Quality of Pre-Inspections Are Important
Pre-inspections are more than just a simple walk around. I’ve watched hundreds of drivers perform pre-trip inspections, and most of them do a thorough job. However, I’ve seen a number of drivers who never get out of their truck after a rest period. Instead, they put the truck in gear and take off.
Here are nine ways to perform an effective pre-trip inspection to ensure consistent compliance to FMCSA regulations:
- Keep truck cab clean. This isn’t a pre-trip inspection requirement, but as a former trooper who’s performed more than 15,000 Department of Transportation (DOT) roadside inspections, I know officers are more likely to inspect trucks that don’t appear as they should.
Maintain a clutter-free dash and make sure the floor is clear of debris. Fuel stops or rest breaks are excellent times for drivers to empty trash that may have accumulated in the cab. While it may not seem like much, the perception of being organized and prepared can make a difference with inspectors.
- Remember the BLT. Not the sandwich, but the three most common defects: brakes, lights and tires. Defects in these areas are assessed heavy Compliance Safety and Accountability (CSA) points when violations are documented on a DOT inspection. High CSA scores can negatively affect carriers’ vehicle maintenance Behavior Analysis and Safety Improvement Categories (BASICs) and the drivers’ pre-employment screening program (PSP) report.
- Monitor fluid levels. Look for leaks in oil, water and power steering fluid.
- Listen for air leaks. Perform this test when the air system isn’t charged and the brake is applied.
- Locate fire extinguisher. Is it charged? Expired? Do drivers know how to use it? Are emergency triangles in the truck as well?
- Examine the suspension. Look for defects, such as faulty air bags or springs. Make sure the trailer’s tandem locking pins are locked in place.
- Check wheels and lug nuts. Are treads worn? Lug nuts loose, missing?
- Test the steering. Watch for looseness and play. Do the steering parts ‘pop’ when the steering wheel is turned?

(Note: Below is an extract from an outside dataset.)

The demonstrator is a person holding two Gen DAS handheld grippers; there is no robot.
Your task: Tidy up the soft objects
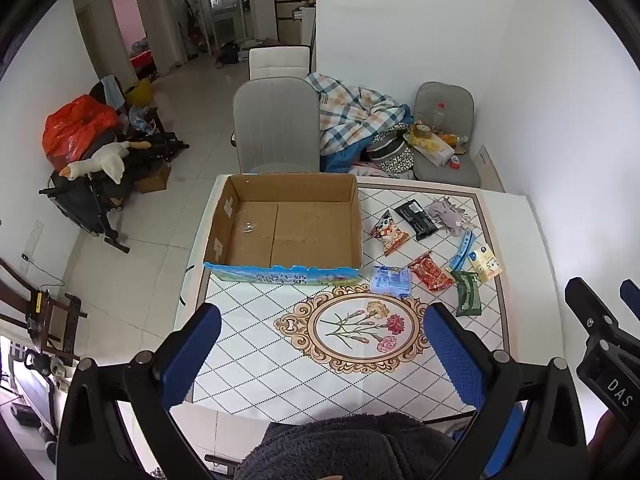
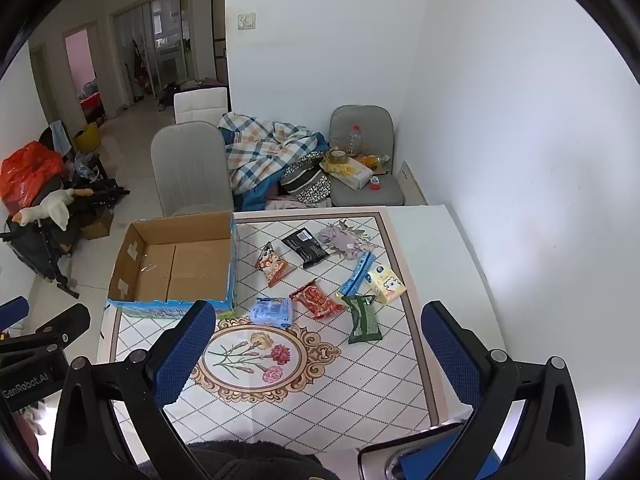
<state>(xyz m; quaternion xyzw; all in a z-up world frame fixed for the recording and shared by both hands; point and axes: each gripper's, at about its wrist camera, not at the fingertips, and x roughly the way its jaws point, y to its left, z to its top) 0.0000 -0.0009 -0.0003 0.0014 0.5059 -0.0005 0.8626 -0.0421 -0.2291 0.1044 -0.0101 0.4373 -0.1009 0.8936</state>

- Review documents. While this isn’t a pre-trip inspection requirement, it’s still important. Drivers should understand their permit book and other related paperwork. They need to know the purpose of each permit and any applicable expiration date.
Plan now, Prevent Problems Later
Pre-trip inspections are one of the essential responsibilities commercial truck drivers have. Making sure their vehicle is operating correctly increases safety of the public as well as themselves.
While no mandatory minimum time is required to complete a pre-trip inspection, a quality inspection may take up to 30 minutes. While that amount of time may seem excessive or unnecessary, violations, vehicle breakdowns and accidents are more costly. That’s why managing inspections and DVIRs is a critical role of carriers.
Like many things we do, planning is important to being successful and performing the pre-trip inspection is no different. Be safe!